Almost as soon as Christmas day is over, the holiday adverts traditionally arrive. The TV stops pumping out images of snowy fields and robins on logs and moves into sandy beach and blue sky overdrive.
So it’s appropriate now to put aside with a deeply thankful sigh Christmas books by celeb chefs showing off their perfect homes and adorable families and move to sunnier images, in this case Morocco.
North African cuisine doesn’t get much of a look in on telly or in restaurants, although its close cousin Middle -Eastern cuisine occasionally surfaces along with doomed attempts to interest us specifically in Persian/Iranian cooking. The trouble with the latter is that no one really goes on holiday to Iran; even Ryanair doesn’t fly there yet, so we don’t know the cuisine
Morocco is still a mysterious place but it is accessible, a vast area with cooking as varied as its landscape, towns, villages, souks and medinas. Tangiers, Casablanca, Marrakech are all names that conjure up memories of classic films, as well as of Led Zeppelin, and Paula Wolfert has over 50 year’s experience in country. This lavish book is another expert excursion into the cooking she loves so much.
Beginning with a chapter on essentials – the clay pots, preserved lemons, the ubiquitous spice Ras el Hanout, honeys and ten essential tips – she takes full flight into the food of Morocco. Thirteen chapters in all: salads, breads, pastries, eggs and cheese, soups, couscous (of course, course), fish, poultry, meats, beans and vegetables, desserts and drinks.
Each chapter comes packed with fine photography by the exotically named Quentin Bacon who one hopes is a real person and not a pseudonym. He’s mastered the out of focus background so beloved of food bloggers with their first dSLR but he also knows how to properly compose a picture.
Salivate over 200 recipes; the slow-cooked tagines fragrant with spices, the classic grilled meats, colourful salads alive with flavour, the remarkable range of smoky flatbreads and of course desserts so sticky you become glued to the table literally as well as metaphorically..
You could call this a definitive book, it’s certainly erudite and entertaining.
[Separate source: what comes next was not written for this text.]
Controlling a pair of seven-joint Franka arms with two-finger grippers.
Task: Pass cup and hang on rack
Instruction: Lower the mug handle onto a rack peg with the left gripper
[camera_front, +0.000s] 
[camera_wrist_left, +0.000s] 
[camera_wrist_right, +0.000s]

Even the page markers are well-made, a rich cloth and not cheap nylon, and the whole book reeks of care, knowledge and perhaps a hint of saffron.
Moroccan cooking could be the next fashionable thing, real sharing food for friends, and a way into the wonderful culinary world of North Africa, a place next to Europe but not of it. Paula Wolfert is your expert guide and let’s hope she gets to bring her sunshine to television soon.